Problem to work on — Would you retype the listing below exactly as given?
==*==
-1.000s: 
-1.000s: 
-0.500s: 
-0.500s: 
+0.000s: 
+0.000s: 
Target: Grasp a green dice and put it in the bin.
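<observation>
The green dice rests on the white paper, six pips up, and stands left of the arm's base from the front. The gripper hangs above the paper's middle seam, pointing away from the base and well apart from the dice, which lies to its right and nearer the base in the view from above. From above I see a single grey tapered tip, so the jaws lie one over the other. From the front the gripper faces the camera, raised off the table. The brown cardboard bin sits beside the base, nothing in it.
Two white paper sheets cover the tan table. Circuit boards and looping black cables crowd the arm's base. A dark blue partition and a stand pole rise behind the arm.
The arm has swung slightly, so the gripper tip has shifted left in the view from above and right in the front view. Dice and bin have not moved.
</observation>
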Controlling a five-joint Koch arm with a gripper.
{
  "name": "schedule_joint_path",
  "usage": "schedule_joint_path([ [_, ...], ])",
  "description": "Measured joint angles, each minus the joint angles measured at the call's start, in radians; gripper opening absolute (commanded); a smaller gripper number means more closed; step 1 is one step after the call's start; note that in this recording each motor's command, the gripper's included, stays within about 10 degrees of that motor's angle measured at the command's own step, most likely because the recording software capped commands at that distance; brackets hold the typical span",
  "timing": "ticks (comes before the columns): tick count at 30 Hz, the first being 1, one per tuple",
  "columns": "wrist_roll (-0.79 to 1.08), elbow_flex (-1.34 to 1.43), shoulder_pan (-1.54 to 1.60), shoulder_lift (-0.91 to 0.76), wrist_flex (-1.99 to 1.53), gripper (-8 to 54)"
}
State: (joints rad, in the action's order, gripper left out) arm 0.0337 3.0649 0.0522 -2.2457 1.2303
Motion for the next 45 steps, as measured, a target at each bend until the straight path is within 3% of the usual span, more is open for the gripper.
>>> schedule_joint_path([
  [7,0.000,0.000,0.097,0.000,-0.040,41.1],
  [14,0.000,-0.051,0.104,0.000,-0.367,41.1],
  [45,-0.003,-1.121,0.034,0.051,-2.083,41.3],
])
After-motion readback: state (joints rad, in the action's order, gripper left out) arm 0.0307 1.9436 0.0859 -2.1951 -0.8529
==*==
Solution to this task —
-1.000s: 
-1.000s: 
-0.500s: 
-0.500s: 
+0.000s: 
+0.000s: 
Target: Grasp a green dice and put it in the bin.
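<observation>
The green dice rests on the white paper, six pips up, and stands left of the arm's base from the front. The gripper hangs above the paper's middle seam, pointing away from the base and well apart from the dice, which lies to its right and nearer the base in the view from above. From above I see a single grey tapered tip, so the jaws lie one over the other. From the front the gripper faces the camera, raised off the table. The brown cardboard bin sits beside the base, nothing in it.
Two white paper sheets cover the tan table. Circuit boards and looping black cables crowd the arm's base. A dark blue partition and a stand pole rise behind the arm.
The arm has swung slightly, so the gripper tip has shifted left in the view from above and right in the front view. Dice and bin have not moved.
</observation>
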Controlling a five-joint Koch arm with a gripper.
{
  "name": "schedule_joint_path",
  "usage": "schedule_joint_path([ [_, ...], ])",
  "description": "Measured joint angles, each minus the joint angles measured at the call's start, in radians; gripper opening absolute (commanded); a smaller gripper number means more closed; step 1 is one step after the call's start; note that in this recording each motor's command, the gripper's included, stays within about 10 degrees of that motor's angle measured at the command's own step, most likely because the recording software capped commands at that distance; brackets hold the typical span",
  "timing": "ticks (comes before the columns): tick count at 30 Hz, the first being 1, one per tuple",
  "columns": "wrist_roll (-0.79 to 1.08), elbow_flex (-1.34 to 1.43), shoulder_pan (-1.54 to 1.60), shoulder_lift (-0.91 to 0.76), wrist_flex (-1.99 to 1.53), gripper (-8 to 54)"
}
State: (joints rad, in the action's order, gripper left out) arm 0.0337 3.0649 0.0522 -2.2457 1.2303
Motion for the next 45 steps, as measured, a target at each bend until the straight path is within 3% of the usual span, more is open for the gripper.
>>> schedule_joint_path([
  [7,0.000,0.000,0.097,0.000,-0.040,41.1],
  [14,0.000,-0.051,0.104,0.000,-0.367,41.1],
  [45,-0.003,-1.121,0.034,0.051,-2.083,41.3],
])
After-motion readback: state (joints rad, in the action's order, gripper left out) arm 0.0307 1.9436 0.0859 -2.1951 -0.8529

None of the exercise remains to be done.